## Task goal:
Tally the lines below that contain the word "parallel", and give only that number.
******************************
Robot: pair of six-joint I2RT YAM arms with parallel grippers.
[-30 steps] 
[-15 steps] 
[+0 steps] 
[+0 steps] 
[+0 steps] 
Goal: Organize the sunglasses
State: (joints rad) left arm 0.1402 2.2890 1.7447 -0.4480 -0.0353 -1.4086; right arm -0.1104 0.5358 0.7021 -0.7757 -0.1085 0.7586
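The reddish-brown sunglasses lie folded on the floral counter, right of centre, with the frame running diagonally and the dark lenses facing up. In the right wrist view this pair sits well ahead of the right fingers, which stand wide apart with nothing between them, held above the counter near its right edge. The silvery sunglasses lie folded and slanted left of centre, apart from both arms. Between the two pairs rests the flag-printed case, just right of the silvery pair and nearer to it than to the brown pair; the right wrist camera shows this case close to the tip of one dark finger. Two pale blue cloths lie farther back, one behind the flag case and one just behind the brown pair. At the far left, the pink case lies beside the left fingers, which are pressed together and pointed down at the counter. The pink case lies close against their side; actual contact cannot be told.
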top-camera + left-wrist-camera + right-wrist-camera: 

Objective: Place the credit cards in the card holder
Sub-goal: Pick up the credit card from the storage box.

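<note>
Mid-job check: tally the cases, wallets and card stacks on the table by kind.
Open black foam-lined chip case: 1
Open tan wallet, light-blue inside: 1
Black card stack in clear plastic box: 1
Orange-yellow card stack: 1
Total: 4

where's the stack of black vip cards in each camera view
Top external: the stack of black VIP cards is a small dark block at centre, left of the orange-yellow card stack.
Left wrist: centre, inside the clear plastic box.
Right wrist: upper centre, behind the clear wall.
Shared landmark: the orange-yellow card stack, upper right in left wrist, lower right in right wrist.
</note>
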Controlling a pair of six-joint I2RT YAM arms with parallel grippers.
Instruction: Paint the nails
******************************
## Exercise answer:
2